A breakfast spot in Beşiktaş uploaded 60+ photos to its Google Maps profile and committed to adding 3 new images on the 1st of every month. Result: profile views climbed from 12,400 to 41,900 in six months. This guide breaks down the 20/20/20 distribution formula and the monthly rhythm that made it work.
The 20/20/20 Triangle: Interior, Plate, View
The Google Maps photo algorithm rewards diversity. Profiles that only show plate photos lose users who want to "see the room." The recommended ratio: 20 interior shots, 20 dishes, 20 exterior/view shots — 60 total. The remaining 10-15 are for staff, table settings, and detail shots.
In the Beşiktaş case, distribution was: 22 interior (morning-light heavy), 24 dishes (menemen and Turkish breakfast platters), 19 Bosphorus views and street facade. View photos delivered the highest click-through rate — users want the "what will I see while I sit here?" question answered within the first 3 seconds.
Monthly Rhythm: 3 New Photos on the 1st
Google Maps takes "last update" signals seriously. Static profiles begin sliding in rankings after 90 days. The Beşiktaş spot added exactly 3 photos on the 1st of each month: 1 seasonal dish, 1 interior detail, 1 atmosphere frame.

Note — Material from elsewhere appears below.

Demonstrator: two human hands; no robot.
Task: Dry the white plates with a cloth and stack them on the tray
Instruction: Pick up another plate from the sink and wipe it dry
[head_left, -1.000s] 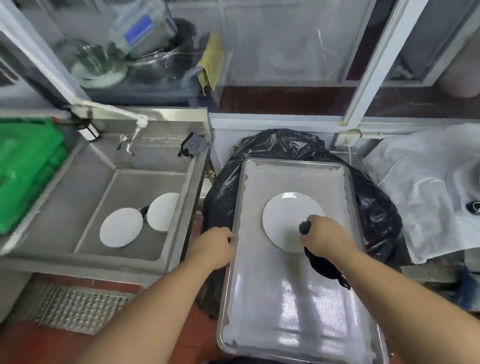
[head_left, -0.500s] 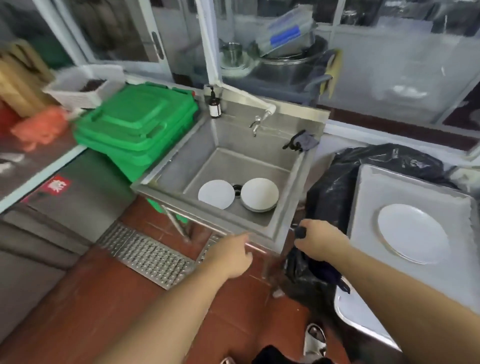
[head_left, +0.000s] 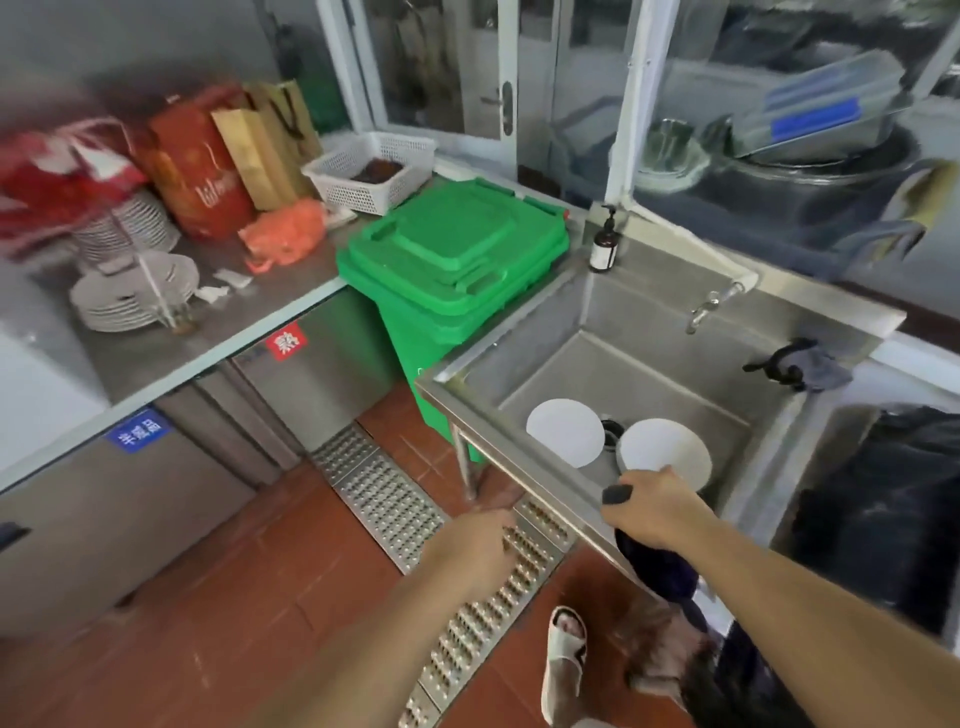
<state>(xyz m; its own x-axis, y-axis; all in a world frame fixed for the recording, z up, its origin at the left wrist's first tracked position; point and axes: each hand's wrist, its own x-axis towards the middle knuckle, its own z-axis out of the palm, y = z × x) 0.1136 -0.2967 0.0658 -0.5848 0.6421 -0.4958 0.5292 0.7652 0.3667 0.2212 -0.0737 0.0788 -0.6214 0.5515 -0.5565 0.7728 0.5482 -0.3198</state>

- February: winter menu, hot soup, rain-streaked window view
- June: ice cream and cold drinks, garden flowers, sunset terrace
- October: pumpkin dessert, autumn leaves, candlelit table
Technical Details: Resolution, Angle, and Tagging
Photos should be minimum 1080×1080 pixels, JPG format, under 5MB. Mix landscape and portrait — landscape ranks better on desktop Maps, portrait wins on mobile discovery. Natural light, no filters: the algorithm flags filtered shots as less "authentic" and surfaces them less often.
The Beşiktaş spot named every file with a geo-tag and dish name (e.g., "menemen-with-pastrami-feta.jpg"). This small step added 18% extra visibility in Google image search. AI-based visual recognition treats filename + EXIF location matching as a strong relevance signal.
FAQ
Aren't customer photos enough? Customer photos provide social proof but are outside your control. Your professional shots set the tone; customer shots add validation. Both work together.
Should I delete old photos? Delete only low-resolution or off-menu items. Older photos add historical depth and act as a positive signal to the algorithm.
Should I include staff photos? Yes, but action-oriented (pouring coffee, kneading dough), not face-forward portraits. Action shots get clicked; static head-shots rarely do.